Problem to solve — In the material below, some lines carry "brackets". Copy each such line.
** Opening Collected data block **
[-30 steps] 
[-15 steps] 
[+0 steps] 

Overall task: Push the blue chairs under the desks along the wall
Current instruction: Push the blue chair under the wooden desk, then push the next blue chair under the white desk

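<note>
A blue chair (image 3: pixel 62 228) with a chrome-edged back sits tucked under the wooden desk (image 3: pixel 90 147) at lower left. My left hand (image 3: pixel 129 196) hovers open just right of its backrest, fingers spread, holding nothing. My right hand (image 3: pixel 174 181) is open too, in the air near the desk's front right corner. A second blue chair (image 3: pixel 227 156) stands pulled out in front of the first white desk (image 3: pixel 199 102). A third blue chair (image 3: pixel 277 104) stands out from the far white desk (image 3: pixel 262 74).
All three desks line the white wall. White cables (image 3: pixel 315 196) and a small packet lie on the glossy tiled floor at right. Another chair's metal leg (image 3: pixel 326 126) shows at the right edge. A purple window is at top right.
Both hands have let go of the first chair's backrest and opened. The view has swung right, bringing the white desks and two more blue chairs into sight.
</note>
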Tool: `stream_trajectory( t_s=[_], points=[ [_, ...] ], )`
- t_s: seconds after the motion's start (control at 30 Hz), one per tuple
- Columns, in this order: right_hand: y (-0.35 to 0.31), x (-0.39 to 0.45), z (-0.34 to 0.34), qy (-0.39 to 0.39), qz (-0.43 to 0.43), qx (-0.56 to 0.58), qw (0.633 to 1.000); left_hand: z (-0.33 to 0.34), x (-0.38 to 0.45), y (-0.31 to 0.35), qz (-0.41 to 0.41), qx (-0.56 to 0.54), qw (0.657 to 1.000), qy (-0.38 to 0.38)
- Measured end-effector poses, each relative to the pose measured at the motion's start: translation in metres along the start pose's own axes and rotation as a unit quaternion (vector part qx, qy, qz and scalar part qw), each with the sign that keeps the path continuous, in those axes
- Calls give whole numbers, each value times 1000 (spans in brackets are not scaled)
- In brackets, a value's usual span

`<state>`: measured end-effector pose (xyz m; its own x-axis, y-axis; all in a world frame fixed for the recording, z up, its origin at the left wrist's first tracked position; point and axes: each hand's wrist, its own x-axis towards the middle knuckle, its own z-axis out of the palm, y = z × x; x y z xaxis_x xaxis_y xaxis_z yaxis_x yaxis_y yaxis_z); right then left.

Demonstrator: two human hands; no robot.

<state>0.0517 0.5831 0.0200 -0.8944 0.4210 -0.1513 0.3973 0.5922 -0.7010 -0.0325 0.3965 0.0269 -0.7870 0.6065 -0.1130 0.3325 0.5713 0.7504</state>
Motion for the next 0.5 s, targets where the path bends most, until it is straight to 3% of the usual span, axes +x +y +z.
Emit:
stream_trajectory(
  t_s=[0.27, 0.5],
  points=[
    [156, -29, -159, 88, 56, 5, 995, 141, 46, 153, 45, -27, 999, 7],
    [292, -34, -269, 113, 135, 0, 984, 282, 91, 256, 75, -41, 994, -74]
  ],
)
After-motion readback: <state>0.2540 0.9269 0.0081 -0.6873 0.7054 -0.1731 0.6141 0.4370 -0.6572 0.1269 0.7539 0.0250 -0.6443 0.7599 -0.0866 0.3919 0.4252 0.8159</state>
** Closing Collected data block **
Response to the task —
- Calls give whole numbers, each value times 1000 (spans in brackets are not scaled)
- In brackets, a value's usual span

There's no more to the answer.